Sienna’s Diagnosis
Sienna was diagnosed with FOP on May 30, 2012, just a month after her second birthday.  FOP is an extremely rare and debilitating medical condition where bone forms in muscles and other soft tissues of the body.  During a flare-up (characterized by large swellings), extra bone can form across the joints, restricting movement.  Sienna was born with the classic malformation of the big toe and despite seeing a team of orthopedic foot experts in Dallas since birth, she was not diagnosed until she went through several months of flare-ups starting at 20 months.

 

First Sign of Trouble
At 20 months, Sienna was napping in her crib and woke up screaming.  We rushed in to get her.  She was so upset, she started gasping and turned purple.  We called 911 because we were worried it was a breathing emergency.  By the time the EMTs arrived, she had calmed down and was breathing normally.  They checked her out and left us shaken, but reassured that Sienna was okay.  A couple of days later, a gigantic goose egg showed up on the top of her head.  We realized that she must have bumped her head during that nap.  Her pediatrician said it was impressively large, but that she was ok.  Then four days after the initial bump, her entire forehead swelled, looking like a severe allergic reaction.  We went to the ER where they performed bloodwork and a CT scan, both of which were normal.  They ruled it a cephalohematoma and sent us on our way.  Then about a week later, the perimeter of the area of swelling formed hard ridges.  Our pediatrician referred us to a craniofacial specialist who told us it was likely just dried blood from the hematoma and to apply warm compresses and gentle massage.  Within about two weeks her forehead appeared normal again and we were tremendously relieved.

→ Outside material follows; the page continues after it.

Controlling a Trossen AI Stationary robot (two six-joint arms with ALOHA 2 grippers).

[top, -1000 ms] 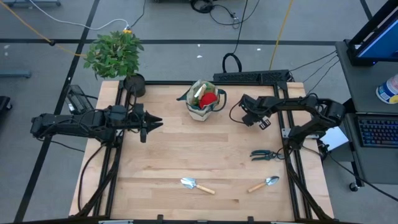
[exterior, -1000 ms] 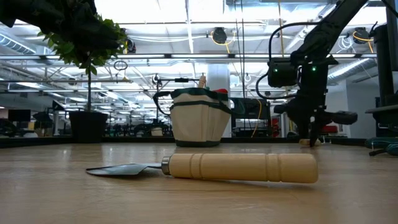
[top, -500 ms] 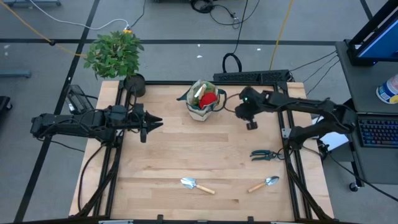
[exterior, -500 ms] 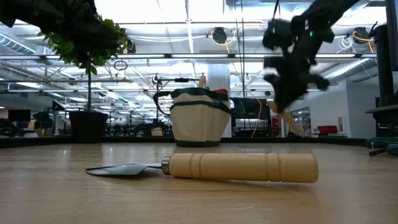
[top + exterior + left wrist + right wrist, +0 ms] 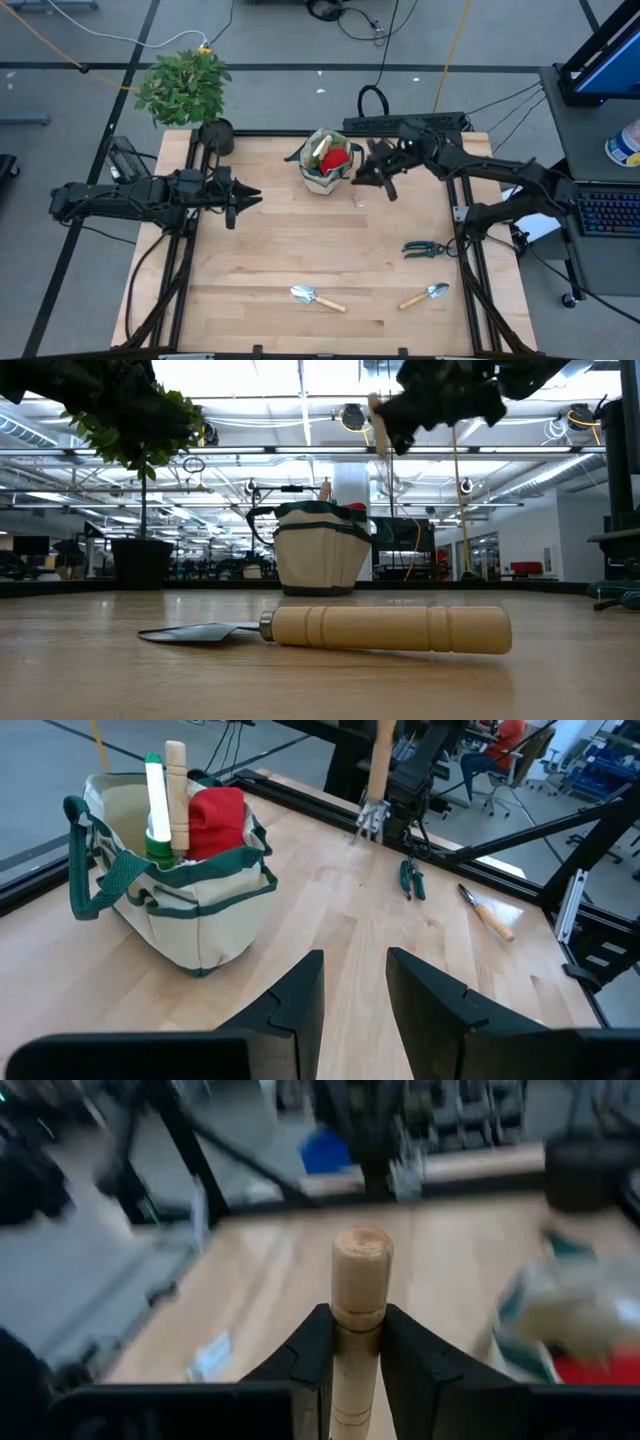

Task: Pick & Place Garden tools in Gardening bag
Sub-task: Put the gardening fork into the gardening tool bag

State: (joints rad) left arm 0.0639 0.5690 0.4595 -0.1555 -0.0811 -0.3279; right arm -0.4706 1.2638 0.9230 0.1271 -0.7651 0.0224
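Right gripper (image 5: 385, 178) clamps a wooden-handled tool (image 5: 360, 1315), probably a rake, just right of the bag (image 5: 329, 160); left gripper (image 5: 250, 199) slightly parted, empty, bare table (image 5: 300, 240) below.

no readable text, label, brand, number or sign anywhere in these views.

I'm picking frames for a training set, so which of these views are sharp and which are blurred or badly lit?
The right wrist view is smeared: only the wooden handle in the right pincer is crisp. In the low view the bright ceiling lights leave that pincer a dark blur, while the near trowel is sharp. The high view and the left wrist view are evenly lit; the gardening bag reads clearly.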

Mysterious Lumps (Flare-Ups)
Two months later a large lump turned up on the right side of her neck, temporarily limiting her neck motion.  We went back to the craniofacial specialist, thinking it could be related to the initial head bump.  They sent us back to our pediatrician, who sent us to the ER where they performed blood tests (which were normal) and an ultrasound (which was inconclusive).  The next day we went to the Center for Cancer and Blood Disorders at Dallas Children’s and met with a wonderful doctor, Dr. Harker-Murray.  He examined her and ordered an MRI to get a better idea of what was going on.  He called us at home on a Saturday night to share good news – the MRI showed that it was likely not cancer.  There was fluid in her muscle, but no one had any idea why.  We were relieved that it was not cancer but still confused as to why it happened.  He referred us to several other experts in infectious diseases and hematology and Sienna had additional blood tests, all of which were normal.   In the meantime, she developed additional lumps on her back and on the left side of her neck, so they performed another MRI.  In the midst of this, we had our follow-up with the craniofacial specialist regarding the initial cephalohematoma.  He recommended an immediate biopsy.  That set off our parental instincts and just didn’t feel right.  He seemed so sure of a course of action while so many other experts had given this a great deal of thought and remained uncertain.  Our hematologist, Dr. McCavit, advised that we absolutely did not want to do a biopsy until we had seen a rheumatologist, where Sienna was ultimately diagnosed.  Thank goodness for the team at Dallas Children’s!

 

Recommendation
One thing we did throughout this process, which we highly recommend to other parents who are seeing a variety of specialists, was to make a Powerpoint presentation with a picture of her symptoms every 2 days to show the progression.  We included her blood test results and MRI write-ups, and were able to bring it to each new appointment to ensure we didn’t leave out any details.

 

Meeting Dr. Kaplan
On June 13, 2012, we met Dr. Kaplan at the University of Pennsylvania and got an update on the current state of the research and progress towards effective treatments and a cure.  He is an amazing man who clears his entire day when he meets with patients, and takes the time to answer any and all questions.  We have so much hope based on the research his team has been conducting.  There is a real possibility that clinical trials of a potentially effective treatment are just around the corner.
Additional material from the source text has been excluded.